A case in point is when it becomes useful (and eventually mandatory) for there to be some kind of abstraction of overall storage capacities. It usually makes good sense to utilize every available megabyte available across a business, yet in the context of resources not necessarily being physically available where they are needed. Remote offices, edge-installations, even making mass storage available to employees working from home — storage abstraction quickly becomes a way to empower people and services as and when (and where) they are needed.

However, there is a significant mismatch between storage area networking prices from the likes of Microsoft and VMWare and the practical need for SANs in many instances. Extending an existing virtualized server stack with a VSAN on the hypervisor’s native product suddenly looks like a limiting factor: forget plans to equip a new remote office properly; the license costs are just too eye-watering.

There are dozens of solutions to this situation that are eminently possible, but they usually involve either a high degree of self-compile-and-build, or an extensive overhaul of lots of systems to ensure compatibility. The open-source route is perfect for organizations with on-hand specialist staff, but most businesses need to deploy virtualized storage networks quickly and often in places where putting any technicians on the ground might be tricky in the long term.

Over the last few weeks on Tech HQ, we’ve been examining the enterprise-grade technology and (oftentimes) hardware available from vendors offering ready-to-go solutions that don’t come with license models that make big-tech shareholders smile. Here we talked about Starwind‘s HCI systems (hyperconverged infrastructure) solutions that provide the kind of abstracted infrastructure not out of place in a modern data center but deployed on even low-end CCTV and surveillance systems.

In a similar vein, the company’s VSAN is designed to run on over-the-counter hardware (a pair of x86-based boxes as a starting point), yet it provides the type of abstraction of every available scrap of storage wherever it’s needed. That makes the solution perfect for new ROBOs (remote or branch office), edge installations in secondary facilities, and of course, in the company’s server room. A base-level install immediately replicates itself, providing immediate failover, so it’s effectively pre-hardened to outages. It’s also well-ranked as one of the highest performing iSCSI implementations available on the market today, so the entire storage array performs at its best (the platform was explicitly written to optimize for any available SSD/NVMe/flash resources, as well as HDD).

Earlier in this article, we touched on the issue of the need for specialist support staff to create and maintain high-end facilities like VSAN. As with Starwind’s other abstraction technologies, it’s run and maintained from a simple dashboard that makes provisioning over multiple protocols straightforward.
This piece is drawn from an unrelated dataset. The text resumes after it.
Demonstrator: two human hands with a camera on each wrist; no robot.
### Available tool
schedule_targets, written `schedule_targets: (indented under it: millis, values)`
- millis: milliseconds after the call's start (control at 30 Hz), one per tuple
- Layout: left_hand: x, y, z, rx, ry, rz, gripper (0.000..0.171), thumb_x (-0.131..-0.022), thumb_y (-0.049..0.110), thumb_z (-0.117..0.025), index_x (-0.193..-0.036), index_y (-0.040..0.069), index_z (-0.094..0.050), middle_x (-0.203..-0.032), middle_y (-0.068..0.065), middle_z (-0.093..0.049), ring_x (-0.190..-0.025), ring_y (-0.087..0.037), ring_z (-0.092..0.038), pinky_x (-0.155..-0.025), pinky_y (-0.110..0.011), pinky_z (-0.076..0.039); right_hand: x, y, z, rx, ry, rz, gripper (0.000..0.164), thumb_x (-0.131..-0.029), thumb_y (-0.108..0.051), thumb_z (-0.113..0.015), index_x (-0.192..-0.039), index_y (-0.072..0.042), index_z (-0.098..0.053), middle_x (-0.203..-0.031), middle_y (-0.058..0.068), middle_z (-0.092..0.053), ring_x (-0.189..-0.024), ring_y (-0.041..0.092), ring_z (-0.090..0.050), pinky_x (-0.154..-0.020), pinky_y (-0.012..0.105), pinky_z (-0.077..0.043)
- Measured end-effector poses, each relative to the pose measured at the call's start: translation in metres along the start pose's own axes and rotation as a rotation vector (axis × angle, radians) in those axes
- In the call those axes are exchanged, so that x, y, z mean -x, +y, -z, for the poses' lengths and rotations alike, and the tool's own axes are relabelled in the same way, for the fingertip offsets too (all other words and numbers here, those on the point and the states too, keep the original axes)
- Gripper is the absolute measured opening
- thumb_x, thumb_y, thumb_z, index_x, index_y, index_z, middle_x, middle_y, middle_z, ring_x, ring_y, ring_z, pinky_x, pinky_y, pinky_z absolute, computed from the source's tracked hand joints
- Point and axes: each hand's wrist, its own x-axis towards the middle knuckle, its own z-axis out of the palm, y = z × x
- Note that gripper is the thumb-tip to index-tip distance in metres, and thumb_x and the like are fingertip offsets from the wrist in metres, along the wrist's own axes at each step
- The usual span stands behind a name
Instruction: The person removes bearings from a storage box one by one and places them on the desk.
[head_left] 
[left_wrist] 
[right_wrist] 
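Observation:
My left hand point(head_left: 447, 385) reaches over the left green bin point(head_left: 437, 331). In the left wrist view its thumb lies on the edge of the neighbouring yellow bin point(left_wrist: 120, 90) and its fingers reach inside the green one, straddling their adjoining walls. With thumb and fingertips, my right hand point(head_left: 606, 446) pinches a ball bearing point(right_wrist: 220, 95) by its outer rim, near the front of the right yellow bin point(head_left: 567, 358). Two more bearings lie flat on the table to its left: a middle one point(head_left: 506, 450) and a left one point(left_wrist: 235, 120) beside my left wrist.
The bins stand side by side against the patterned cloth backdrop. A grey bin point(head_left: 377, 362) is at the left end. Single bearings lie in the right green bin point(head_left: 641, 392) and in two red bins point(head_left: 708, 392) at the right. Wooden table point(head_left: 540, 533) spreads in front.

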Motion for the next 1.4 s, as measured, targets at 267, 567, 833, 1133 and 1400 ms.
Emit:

It works with existing hypervisors of whatever flavor so that pools can be created and distributed over VMWare, KVM, Microsoft, or Xen virtual servers without any licensing headaches from counting cores/processors or missing out on features because the cost of “better” tiers is just too high.

The ethos of all Starwind’s offerings is simple: enterprise-grade systems for everybody that needs them. And in 2021, where data is accrued at rates that were not foreseen when the big vendors were planning their licensing structures, the Starwind abstraction systems make perfect sense.

You can get started with the company’s free VSAN/NAS, or download the full product for 30 days testing in your lab or sandboxed environment. Once the reliability and speed are apparent, you can progress to a fully licensed model. Many users will also appreciate the very high levels of human support available 24/7 from Starwind staff — all of whom are techs themselves and happy to guide with any installation or configuration issues you might need to discuss.

As a realistic option in a data-centric world, Starwind seems to be one of the few companies with a realistic notion of what today’s growing businesses need from their technology stack and is unique in not wanting to fleece its customers at every available opportunity.